## REQUIRED ACTION
Copy out all lines from the entries below in which "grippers" occurs.

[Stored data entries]
⟨
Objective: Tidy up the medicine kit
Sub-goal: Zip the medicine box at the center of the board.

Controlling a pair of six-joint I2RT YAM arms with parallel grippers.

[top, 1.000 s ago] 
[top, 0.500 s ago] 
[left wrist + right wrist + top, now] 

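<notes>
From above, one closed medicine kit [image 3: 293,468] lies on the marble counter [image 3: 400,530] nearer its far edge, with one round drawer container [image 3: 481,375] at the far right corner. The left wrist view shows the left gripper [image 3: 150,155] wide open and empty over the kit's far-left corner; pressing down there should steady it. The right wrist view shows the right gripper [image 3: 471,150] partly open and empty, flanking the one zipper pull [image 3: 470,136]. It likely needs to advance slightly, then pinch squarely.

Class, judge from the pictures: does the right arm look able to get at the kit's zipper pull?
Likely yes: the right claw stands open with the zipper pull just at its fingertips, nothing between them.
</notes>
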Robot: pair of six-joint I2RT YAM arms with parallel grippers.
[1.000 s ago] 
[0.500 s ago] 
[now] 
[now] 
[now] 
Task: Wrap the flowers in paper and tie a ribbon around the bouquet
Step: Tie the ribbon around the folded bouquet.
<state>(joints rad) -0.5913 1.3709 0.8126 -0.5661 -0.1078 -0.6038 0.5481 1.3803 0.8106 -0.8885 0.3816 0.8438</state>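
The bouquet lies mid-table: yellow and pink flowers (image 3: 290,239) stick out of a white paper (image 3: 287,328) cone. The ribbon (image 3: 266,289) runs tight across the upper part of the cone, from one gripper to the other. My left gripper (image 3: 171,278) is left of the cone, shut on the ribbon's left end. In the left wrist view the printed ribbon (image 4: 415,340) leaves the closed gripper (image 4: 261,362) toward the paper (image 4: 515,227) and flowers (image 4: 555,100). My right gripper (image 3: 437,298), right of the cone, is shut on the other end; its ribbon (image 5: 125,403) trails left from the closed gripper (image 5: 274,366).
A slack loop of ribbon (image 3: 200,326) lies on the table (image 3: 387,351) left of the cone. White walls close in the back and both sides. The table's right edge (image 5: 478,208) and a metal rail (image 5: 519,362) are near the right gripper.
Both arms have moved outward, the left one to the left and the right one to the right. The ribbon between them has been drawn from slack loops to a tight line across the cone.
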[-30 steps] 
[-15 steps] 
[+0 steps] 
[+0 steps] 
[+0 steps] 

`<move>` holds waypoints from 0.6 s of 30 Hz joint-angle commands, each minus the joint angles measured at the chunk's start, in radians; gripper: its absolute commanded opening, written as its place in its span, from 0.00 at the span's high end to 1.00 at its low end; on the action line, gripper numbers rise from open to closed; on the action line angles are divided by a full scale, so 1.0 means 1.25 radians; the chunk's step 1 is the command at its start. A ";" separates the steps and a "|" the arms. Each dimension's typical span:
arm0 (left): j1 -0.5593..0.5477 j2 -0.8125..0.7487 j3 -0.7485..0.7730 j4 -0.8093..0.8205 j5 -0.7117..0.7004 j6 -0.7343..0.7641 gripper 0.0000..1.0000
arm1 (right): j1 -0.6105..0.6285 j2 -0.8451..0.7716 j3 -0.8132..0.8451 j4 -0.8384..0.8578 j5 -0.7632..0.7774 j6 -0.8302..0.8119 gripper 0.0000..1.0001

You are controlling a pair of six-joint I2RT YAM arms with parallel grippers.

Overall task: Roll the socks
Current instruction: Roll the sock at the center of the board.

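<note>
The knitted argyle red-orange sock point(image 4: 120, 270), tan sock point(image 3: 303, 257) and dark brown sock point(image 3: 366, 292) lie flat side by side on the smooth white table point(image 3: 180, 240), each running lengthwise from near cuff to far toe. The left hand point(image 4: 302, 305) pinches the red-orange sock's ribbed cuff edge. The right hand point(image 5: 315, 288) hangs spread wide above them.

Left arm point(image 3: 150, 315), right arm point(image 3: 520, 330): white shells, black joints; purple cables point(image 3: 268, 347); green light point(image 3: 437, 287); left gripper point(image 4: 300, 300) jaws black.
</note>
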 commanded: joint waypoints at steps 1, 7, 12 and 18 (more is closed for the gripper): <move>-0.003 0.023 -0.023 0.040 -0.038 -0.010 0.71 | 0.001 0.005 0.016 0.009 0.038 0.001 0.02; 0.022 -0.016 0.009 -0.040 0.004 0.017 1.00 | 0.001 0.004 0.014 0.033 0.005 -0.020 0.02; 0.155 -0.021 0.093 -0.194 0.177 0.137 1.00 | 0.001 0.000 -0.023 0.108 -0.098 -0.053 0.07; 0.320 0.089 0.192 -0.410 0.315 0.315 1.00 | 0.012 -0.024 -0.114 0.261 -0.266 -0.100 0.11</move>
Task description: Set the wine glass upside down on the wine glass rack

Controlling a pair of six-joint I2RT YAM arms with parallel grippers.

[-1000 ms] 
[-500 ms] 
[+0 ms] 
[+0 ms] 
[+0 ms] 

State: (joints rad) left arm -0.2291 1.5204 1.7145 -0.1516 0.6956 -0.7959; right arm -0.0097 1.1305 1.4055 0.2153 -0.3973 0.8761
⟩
## RESULT
Controlling a pair of six-joint I2RT YAM arms with parallel grippers.
Robot: pair of six-joint I2RT YAM arms with parallel grippers.
You are controlling a pair of six-joint I2RT YAM arms with parallel grippers.
Controlling a pair of six-joint I2RT YAM arms with parallel grippers.

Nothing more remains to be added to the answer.